Zündende Ideen : Schnell mal aufgezählt: World in Conflict. Empire Earth 3. Call of Duty 4. Fallout 3. Supreme Commander: Forged Alliance. Unreal Tournament 3. An einem Messetag der E3 haben wir allein sechs Spiele gesehen, in denen Atombomben explodieren. Was fasziniert Designer am nuklearen Endschlag, dass er mittlerweile zum guten Ton zu gehören scheint? In erster Linie wohl das Spektakel. Atombomben knallen erderschütternd, gleißen sonnengleich, kurzum – sie sind die ideale Demonstration für die oft genannten Next-Gen-Effekte.

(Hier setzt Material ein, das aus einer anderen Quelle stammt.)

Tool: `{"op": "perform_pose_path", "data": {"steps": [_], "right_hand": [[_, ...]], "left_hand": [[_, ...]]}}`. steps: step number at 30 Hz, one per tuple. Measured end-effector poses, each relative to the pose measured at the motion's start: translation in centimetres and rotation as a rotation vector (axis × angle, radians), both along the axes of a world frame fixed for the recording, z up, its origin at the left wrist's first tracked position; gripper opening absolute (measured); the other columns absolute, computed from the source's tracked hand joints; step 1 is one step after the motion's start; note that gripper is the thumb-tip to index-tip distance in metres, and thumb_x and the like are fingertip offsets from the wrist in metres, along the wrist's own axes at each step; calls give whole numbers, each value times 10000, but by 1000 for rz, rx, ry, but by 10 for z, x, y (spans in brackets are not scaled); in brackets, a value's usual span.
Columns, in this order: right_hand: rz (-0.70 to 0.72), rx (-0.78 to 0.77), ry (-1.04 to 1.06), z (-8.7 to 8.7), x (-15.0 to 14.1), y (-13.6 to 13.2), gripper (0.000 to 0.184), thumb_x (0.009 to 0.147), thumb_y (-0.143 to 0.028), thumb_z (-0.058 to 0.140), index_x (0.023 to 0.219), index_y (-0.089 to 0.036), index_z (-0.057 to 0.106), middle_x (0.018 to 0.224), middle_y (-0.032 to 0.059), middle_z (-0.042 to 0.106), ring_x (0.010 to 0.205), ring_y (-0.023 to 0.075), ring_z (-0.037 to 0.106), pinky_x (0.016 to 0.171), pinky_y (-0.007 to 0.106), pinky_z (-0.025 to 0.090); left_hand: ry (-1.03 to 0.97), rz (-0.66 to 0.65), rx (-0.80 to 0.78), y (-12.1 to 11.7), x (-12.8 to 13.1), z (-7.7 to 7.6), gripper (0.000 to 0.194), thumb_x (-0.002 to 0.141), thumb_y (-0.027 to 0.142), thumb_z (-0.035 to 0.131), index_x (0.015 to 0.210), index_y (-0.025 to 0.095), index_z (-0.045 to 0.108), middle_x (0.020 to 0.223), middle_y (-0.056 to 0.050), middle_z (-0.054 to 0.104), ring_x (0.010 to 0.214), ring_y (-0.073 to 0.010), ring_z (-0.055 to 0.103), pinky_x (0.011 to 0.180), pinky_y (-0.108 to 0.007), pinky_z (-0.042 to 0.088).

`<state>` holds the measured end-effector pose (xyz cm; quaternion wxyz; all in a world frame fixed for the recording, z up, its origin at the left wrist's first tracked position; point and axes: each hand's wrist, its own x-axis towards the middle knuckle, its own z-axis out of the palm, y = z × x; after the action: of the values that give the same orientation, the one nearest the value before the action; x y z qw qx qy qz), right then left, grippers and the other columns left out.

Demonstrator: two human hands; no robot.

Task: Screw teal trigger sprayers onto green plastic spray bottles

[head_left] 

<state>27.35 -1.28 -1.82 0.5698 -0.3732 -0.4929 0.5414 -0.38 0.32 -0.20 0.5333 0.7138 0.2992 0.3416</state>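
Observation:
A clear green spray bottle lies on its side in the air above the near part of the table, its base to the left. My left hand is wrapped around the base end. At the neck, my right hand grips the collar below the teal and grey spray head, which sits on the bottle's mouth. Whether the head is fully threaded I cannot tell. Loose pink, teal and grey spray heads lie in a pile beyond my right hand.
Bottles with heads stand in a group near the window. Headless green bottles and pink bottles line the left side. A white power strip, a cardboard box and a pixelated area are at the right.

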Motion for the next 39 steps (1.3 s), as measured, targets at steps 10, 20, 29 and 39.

Was an Atombomben neben ihrer zerstörerischen Pracht fesselt, das dürfte wohl ihre zerstörerische Macht sein – die ultimative Waffe, das Fahnenstangenende der Vernichtungsmaschinerie. Den Spielern ist das wohlvertraut; man weiß, dass nukleare Sprengköpfe derzeit die effektivste Möglichkeit sind, die Menschheit auszulöschen. Was in Echt für Furcht und Panik sorgt, schafft im Spiel katharsische Spannung: Wie’s wohl wäre, mal ein Bömbchen in eine Stadt fallen zu lassen? Ums Aufräumen muss man sich in Computerspielen schließlich selten kümmern.

Ich kann sie nachvollziehen, diese Faszination. Trotzdem bin ich froh darüber, dass es auch Spiele wie Fallout 3 gibt, die die Kehrseite der Medaille zeigen: Wie’s nach so einer Atomexplosion aussieht. Nämlich wüst und lebensleer. Von mir aus, lasst uns die virtuellen Bomben werfen! Aber man sollte auch wissen, was für entsetzliche Waffen die echten sind.